## WORK TO BE COMPLETED
With the pictures excluded, reproduce all of the data exactly.
EXERCISE DATA Start Marker
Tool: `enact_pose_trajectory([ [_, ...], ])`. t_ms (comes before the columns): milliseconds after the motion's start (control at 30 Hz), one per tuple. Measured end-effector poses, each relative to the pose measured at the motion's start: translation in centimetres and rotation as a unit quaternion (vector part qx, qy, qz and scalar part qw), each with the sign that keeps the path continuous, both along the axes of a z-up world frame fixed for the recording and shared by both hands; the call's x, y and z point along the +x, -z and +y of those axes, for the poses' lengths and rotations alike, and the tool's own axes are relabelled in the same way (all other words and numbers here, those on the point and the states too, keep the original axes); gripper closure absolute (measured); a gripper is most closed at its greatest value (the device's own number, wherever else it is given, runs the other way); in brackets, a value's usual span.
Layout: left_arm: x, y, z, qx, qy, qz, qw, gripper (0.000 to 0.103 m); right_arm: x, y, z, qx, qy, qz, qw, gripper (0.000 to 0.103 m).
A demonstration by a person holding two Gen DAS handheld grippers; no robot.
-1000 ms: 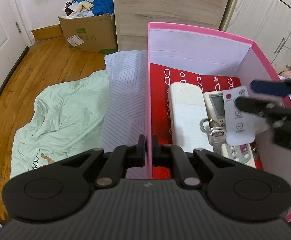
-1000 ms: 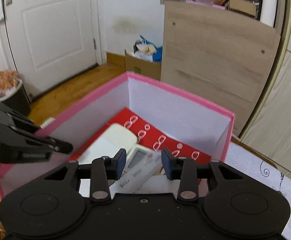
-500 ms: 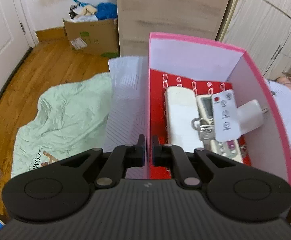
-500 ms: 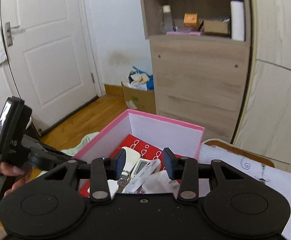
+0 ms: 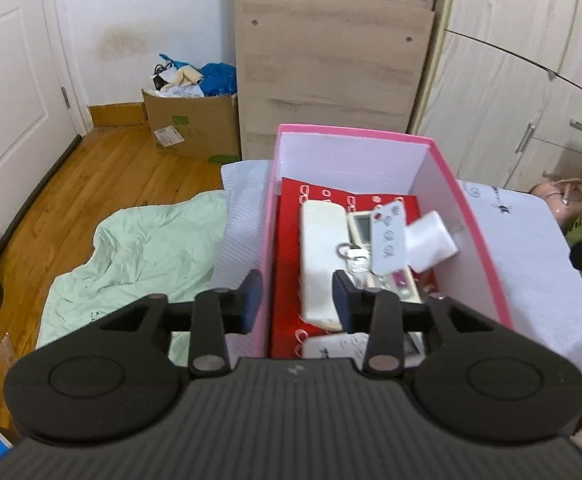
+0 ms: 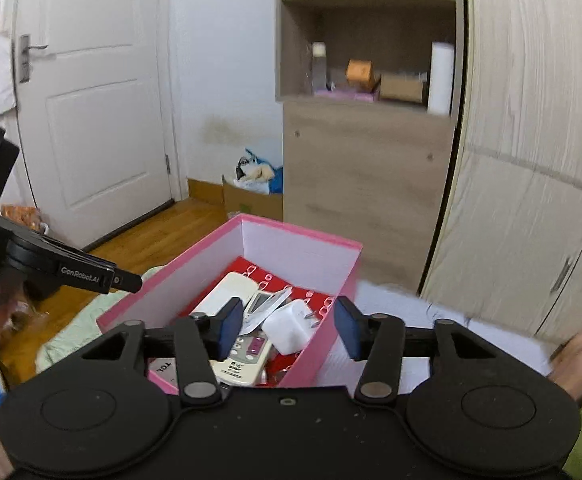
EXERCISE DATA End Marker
## EXERCISE ANSWER
Tool: `enact_pose_trajectory([ [_, ...], ])`. t_ms (comes before the columns): milliseconds after the motion's start (control at 30 Hz), one per tuple. Measured end-effector poses, each relative to the pose measured at the motion's start: translation in centimetres and rotation as a unit quaternion (vector part qx, qy, qz and scalar part qw), each with the sign that keeps the path continuous, both along the axes of a z-up world frame fixed for the recording and shared by both hands; the call's x, y and z point along the +x, -z and +y of those axes, for the poses' lengths and rotations alike, and the tool's own axes are relabelled in the same way (all other words and numbers here, those on the point and the states too, keep the original axes); gripper closure absolute (measured); a gripper is most closed at its greatest value (the device's own number, wherever else it is given, runs the other way); in brackets, a value's usual span.
Layout: left_arm: x, y, z, qx, qy, qz, qw, gripper (0.000 to 0.103 m); right_arm: x, y, z, qx, qy, qz, qw, gripper (0.000 to 0.103 m).
A demonstration by a person holding two Gen DAS handheld grippers; no robot.
-1000 ms: 
-1000 ms: 
-500 ms: 
-500 ms: 
+0 ms: 
+0 ms: 

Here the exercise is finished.